Khawatir.

7 0 0
                                    

Nadhifa menatap nanar rumput yang ada di taman samping rumahnya. Sambil merangkul kedua kakinya menyatu, sehingga dagu dhifa bisa menopang sambil memandang kosong ke arah taman hasil karya pak shaleh, tukang kebun kesayangan bunda nya.

Pikiran dhifa masih melayang, memutar kejadian tadi sore. Mengapa aryo tega melakukan itu kepada nya. nadhifa juga menyesali sikap Tara tadi sore "bodoh" ucap nadhifa lirih, sambil terus menangis. Menelungkup kan wajahnya, tenggelam ke dalam dua kaki yang saling bertaut.

Malam ini nadhifa, berada sendirian di dalam rumah. Saat dhifa tiba tadi sore, mbak sari pamit, tidak dapat menemani sampai malam, karena anaknya sakit. Pikiran dan penampilan dhifa saat itu sedang kacau, saat mbak sari meminta ijin dhifa hanya mengangguk tanpa ekspresi.

Sebenarnya mbak sari khawatir, tapi anaknya di rumah juga lebih mengkhawatirkan. Mbak sari akhirnya meninggalkan dhifa. Begitu pula dengan Nadhifa segera naik untuk masuk ke dalam kamar nya.

Sebenarnya nadhifa, tidak benar-benar sendirian di rumah. Masih ada pak imam, yang berjaga di pos satpam. Pak imam, selalu memantau keadaan rumah Nadhifa. Segala tempat yang ada di rumah ini diberi cctv kecuali tempat-tempat privasi. Jadi, sebenarnya pak imam tau bahwa seseorang yang periang itu sedang bersedih.
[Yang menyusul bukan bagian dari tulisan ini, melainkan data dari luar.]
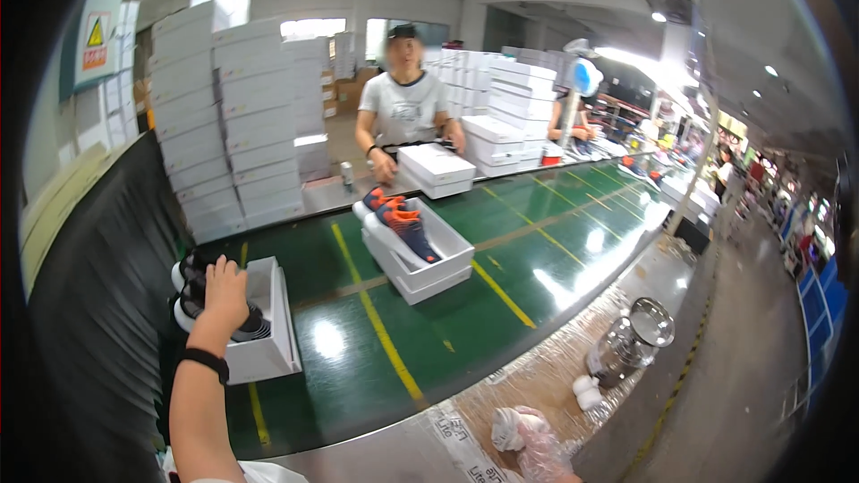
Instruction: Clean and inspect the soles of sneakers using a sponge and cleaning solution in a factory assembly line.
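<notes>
My left hand [226, 293], a dark band on its wrist, reaches over a pair of black shoes [252, 324] with white soles. Its fingers are stretched forward and slightly apart on or just above the shoes; contact is hard to make out. The shoes are at the left side of an open white shoebox [284, 326] on the green conveyor belt. Farther along, a second open white shoebox [420, 282] holds navy and orange sneakers [407, 225], tilted up over its edge. My right hand is out of the picture.
Across the belt [501, 241] a person [407, 107] touches a closed white shoebox [438, 165]. Tall stacks of white boxes [259, 116] stand behind. Along the near edge are a crumpled plastic bag [537, 447] and a metal canister [617, 349]. A dark curtain [98, 304] hangs at left.
</notes>
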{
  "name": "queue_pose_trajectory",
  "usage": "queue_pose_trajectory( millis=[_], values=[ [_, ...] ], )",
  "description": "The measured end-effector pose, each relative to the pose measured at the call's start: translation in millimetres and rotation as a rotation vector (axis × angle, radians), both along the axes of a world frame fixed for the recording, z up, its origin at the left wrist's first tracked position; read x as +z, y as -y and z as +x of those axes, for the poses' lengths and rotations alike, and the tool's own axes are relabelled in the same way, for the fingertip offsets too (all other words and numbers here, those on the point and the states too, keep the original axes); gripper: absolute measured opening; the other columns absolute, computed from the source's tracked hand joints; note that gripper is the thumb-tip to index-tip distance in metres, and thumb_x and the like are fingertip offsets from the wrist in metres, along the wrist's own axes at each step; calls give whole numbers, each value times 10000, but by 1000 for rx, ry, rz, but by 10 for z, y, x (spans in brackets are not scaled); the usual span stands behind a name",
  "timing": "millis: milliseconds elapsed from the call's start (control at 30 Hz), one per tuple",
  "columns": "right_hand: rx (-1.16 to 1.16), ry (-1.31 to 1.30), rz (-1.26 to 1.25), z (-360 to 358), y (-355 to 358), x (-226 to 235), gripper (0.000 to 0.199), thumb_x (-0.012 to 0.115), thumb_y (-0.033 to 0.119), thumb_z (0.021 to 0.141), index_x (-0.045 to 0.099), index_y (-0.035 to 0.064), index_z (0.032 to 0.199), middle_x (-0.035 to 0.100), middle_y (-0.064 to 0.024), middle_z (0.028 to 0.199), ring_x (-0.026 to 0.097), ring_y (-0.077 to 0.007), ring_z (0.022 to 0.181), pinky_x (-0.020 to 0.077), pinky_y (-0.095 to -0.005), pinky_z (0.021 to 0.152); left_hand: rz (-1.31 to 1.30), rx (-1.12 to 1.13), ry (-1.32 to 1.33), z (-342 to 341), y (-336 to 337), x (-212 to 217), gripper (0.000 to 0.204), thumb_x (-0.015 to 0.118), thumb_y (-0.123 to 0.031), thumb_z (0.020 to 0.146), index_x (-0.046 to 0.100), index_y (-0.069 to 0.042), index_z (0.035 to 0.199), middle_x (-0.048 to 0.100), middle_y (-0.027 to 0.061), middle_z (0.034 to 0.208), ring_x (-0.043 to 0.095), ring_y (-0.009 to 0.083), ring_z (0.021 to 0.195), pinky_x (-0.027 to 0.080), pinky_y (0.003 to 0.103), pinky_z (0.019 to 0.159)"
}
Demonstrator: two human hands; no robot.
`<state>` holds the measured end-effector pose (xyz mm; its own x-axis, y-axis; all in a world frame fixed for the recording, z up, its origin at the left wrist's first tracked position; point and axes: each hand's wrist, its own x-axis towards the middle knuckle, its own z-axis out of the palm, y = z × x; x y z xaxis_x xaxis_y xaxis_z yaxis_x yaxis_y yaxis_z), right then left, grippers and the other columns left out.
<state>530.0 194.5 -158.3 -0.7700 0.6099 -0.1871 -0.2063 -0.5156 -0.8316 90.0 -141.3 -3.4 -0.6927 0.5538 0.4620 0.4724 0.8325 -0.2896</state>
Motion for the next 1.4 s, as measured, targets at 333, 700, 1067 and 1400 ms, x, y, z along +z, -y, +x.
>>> queue_pose_trajectory(
  millis=[333,700,1067,1400],
  values=[
    [-73,-29,182,163,-80,-194,394,652,158,896,482,49,1235,589,-50,1002,562,-117,888,490,-255,794,366,-1147,575,2537,-1769,-671,242,727,-83,726,673,-44,958,642,147,1052,599,345,980,480,404,877],
    [-15,275,823,150,51,4,348,581,263,934,533,58,1211,612,-61,900,565,-132,847,476,-298,761,109,-1200,978,4207,-1213,-2052,243,668,-140,763,657,-37,983,533,197,1241,470,389,1194,414,472,969],
    [-180,268,848,155,-18,-128,299,603,265,863,617,77,1095,658,-180,945,639,-284,873,499,-379,807,-81,-1115,869,4454,-1245,-1910,259,661,-207,749,665,-58,962,368,201,1412,316,387,1321,321,508,1057],
    [-64,195,576,301,167,293,266,605,155,898,567,48,1138,623,-79,960,596,-152,867,493,-292,775,29,-1083,1095,4429,-1238,-2091,285,636,-210,768,650,-27,986,360,217,1437,280,398,1355,233,536,1099]
  ],
)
Pak imam, sebenarnya khawatir melihat nya. Tapi pak imam, tidak bisa berbuat apa-apa, dia hanya bisa memantau, jika nanti Nadhifa berbuat hal-hal yang tidak di ingin kan. Pak imam tau harus bersikap seperti apa menghubungi bang iril adalah hal utama lalu menghubungi ayah dan bunda dhifa.

🌼🌼🌼

Deru mesin motor itu mengagetkan pak imam, silau lampu dari motor itu juga membuat mata nya menyipit akibat silau. Sekejap mesin motor itu sudah di matikan, membuat pak imam memfokuskan penglihatan nya, sambil berjalan mendekati gerbang. Saat si pengendara mulai melepas helm dan masker pak imam dengan cepat berdiri di dekat gerbang.

"oalah mas Tara, saya kira siapa tadi ?" ucap pak imam sambil membuka gerbang.
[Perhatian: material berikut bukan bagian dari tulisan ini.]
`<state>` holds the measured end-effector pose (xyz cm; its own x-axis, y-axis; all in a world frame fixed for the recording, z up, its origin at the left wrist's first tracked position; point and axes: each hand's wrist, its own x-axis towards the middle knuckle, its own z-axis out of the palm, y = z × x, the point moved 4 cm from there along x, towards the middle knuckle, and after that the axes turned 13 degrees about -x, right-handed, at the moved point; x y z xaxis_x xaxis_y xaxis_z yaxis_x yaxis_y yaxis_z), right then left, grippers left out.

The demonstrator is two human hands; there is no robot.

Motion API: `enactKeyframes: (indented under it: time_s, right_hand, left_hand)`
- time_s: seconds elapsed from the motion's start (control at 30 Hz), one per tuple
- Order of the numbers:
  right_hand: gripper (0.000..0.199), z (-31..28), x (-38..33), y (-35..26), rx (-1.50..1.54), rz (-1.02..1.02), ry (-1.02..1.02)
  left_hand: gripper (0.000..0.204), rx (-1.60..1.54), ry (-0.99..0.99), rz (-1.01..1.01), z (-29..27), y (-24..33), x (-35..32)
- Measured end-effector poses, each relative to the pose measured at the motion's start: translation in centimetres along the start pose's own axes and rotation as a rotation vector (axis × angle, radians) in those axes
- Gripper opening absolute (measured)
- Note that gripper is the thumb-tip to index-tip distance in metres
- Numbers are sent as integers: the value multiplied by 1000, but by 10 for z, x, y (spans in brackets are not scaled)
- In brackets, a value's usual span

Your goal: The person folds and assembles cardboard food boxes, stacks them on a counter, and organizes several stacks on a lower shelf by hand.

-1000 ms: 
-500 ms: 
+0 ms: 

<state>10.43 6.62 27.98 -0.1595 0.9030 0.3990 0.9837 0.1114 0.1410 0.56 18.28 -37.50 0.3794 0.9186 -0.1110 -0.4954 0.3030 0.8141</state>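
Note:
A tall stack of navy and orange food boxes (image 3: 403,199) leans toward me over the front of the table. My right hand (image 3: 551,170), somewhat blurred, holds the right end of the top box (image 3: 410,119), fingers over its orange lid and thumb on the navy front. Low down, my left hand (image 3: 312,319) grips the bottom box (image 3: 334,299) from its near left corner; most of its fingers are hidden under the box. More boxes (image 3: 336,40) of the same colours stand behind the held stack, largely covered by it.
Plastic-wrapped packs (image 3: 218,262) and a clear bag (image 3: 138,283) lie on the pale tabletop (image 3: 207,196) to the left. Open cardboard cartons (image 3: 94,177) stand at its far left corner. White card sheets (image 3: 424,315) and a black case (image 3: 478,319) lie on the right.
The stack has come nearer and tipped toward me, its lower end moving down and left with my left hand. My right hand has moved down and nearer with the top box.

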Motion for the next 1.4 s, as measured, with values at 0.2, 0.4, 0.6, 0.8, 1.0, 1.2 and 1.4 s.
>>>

Tara tersenyum kepada pak imam sambil mendorong motornya, berjalan masuk lalu mensejajarkan diri di dekat pak imam.

"Iya pak ini saya. Nadhifa nya ada ?"

"ada mas, tapi kayaknya mbak dhifa lagi sedih. Khawatir saya" terlihat jelas dari wajah pak imam raut khawatir itu.
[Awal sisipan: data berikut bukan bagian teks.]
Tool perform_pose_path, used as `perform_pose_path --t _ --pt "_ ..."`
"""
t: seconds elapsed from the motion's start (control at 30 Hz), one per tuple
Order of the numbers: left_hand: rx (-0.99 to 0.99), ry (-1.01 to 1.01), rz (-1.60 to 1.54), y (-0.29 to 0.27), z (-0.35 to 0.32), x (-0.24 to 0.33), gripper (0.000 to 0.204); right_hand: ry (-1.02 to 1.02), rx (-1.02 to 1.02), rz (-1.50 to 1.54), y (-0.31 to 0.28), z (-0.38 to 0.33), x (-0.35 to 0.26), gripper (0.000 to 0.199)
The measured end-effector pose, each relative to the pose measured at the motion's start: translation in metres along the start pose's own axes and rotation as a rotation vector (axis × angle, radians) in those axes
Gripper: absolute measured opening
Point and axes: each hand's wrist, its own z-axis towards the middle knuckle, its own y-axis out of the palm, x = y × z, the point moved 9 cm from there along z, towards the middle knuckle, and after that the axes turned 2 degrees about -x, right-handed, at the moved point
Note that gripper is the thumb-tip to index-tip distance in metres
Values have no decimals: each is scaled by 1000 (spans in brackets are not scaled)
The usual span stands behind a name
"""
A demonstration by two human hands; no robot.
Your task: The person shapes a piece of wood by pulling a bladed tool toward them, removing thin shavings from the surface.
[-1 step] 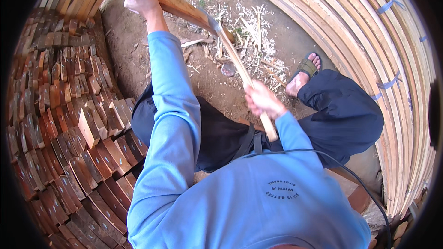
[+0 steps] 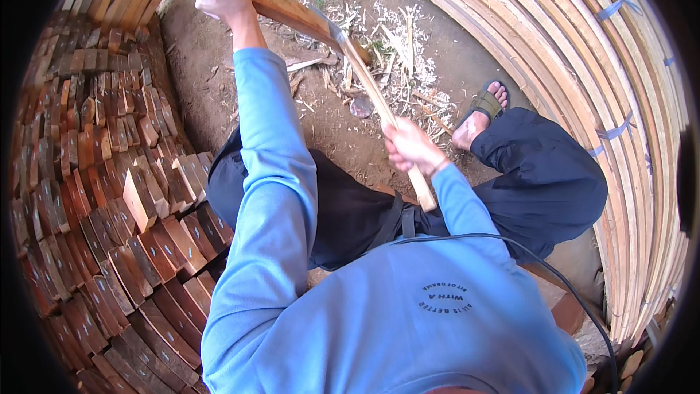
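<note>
My left hand (image 2: 229,1) is closed round a long brown wooden plank (image 2: 288,13), held up at a slant toward the upper left. My right hand (image 2: 413,143) grips the long pale handle of a wooden-handled chopping tool (image 2: 377,96). At the far end of this handle a grey metal head (image 2: 335,32) meets the plank's lower end; I cannot tell whether it is a hatchet or an adze. The butt of the handle sticks out below my right hand, over my lap.
Stacked brown wood blocks (image 2: 109,237) fill the left side. Long pale boards (image 2: 583,66), tied with blue strips, curve along the right. Chips and shavings (image 2: 408,47) litter the dirt floor beyond my sandalled foot (image 2: 481,113). A black cable (image 2: 554,270) crosses my shirt.
My right hand and the tool's handle have shifted slightly upward in the view. The left hand and the plank have hardly moved.
</note>
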Motion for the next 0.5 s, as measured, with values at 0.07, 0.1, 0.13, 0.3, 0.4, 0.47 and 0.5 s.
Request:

"iya pak saya tau, dhifa nya dimana ?" ucap Tara sambil menghela nafas

"di taman belakang. Kok mas Tara gak pernah main kesini lagi, sudah lama loh ?" kata-kata tersebut membuat Tara salah tingkah di tempatnya.

"ee.. Iya pak lagi sibuk. Saya nyamperin dhifa dulu pak" ucap tara sambil menggaruk tengkuknya canggung. Lalu segera mendorong motor nya memarkirkan di pelataran.

Setelah itu Tara langsung menuju, taman belakang segera menghampiri nadhifa. Dengan langkah perlahan Tara berjalan, tidak ingin mengagetkan Nadhifa.

Tara memang sengaja langsung ke rumah Nadhifa, setelah membuat aryo hampir babak belur, hal yang sama juga terjadi kepada tara. Tara, khawatir dengan kondisi nadhifa. Ternyata ke khawatiran itu benar adanya.

Saat melihat Nadhifa sedang menopang kan dagunya di kedua kakinya. Tara menghentikan langkahnya, mengembuskan nafas kasar, lalu berjalan menghampiri Nadhifa lagi.

"Dhif" ucap Tara sepelan mungkin, tiba-tiba saja tenggorokan Tara terasa kering. Tara paling benci melihat nadhifa seperti ini. Langkah Tara semakin dekat.

"nadhifa.." Tara berusaha memanggil Nadhifa lagi, tapi yang di panggil tetap diam. Sampai tara tiba di sebelah nadhifa, menatap nadhifa memandang kosong kearah depan membuat hati Tara berdenyut nyeri, menyingkirkan segala emosi itu, Tara mengembuskan nafas untuk menstabilkan emosinya.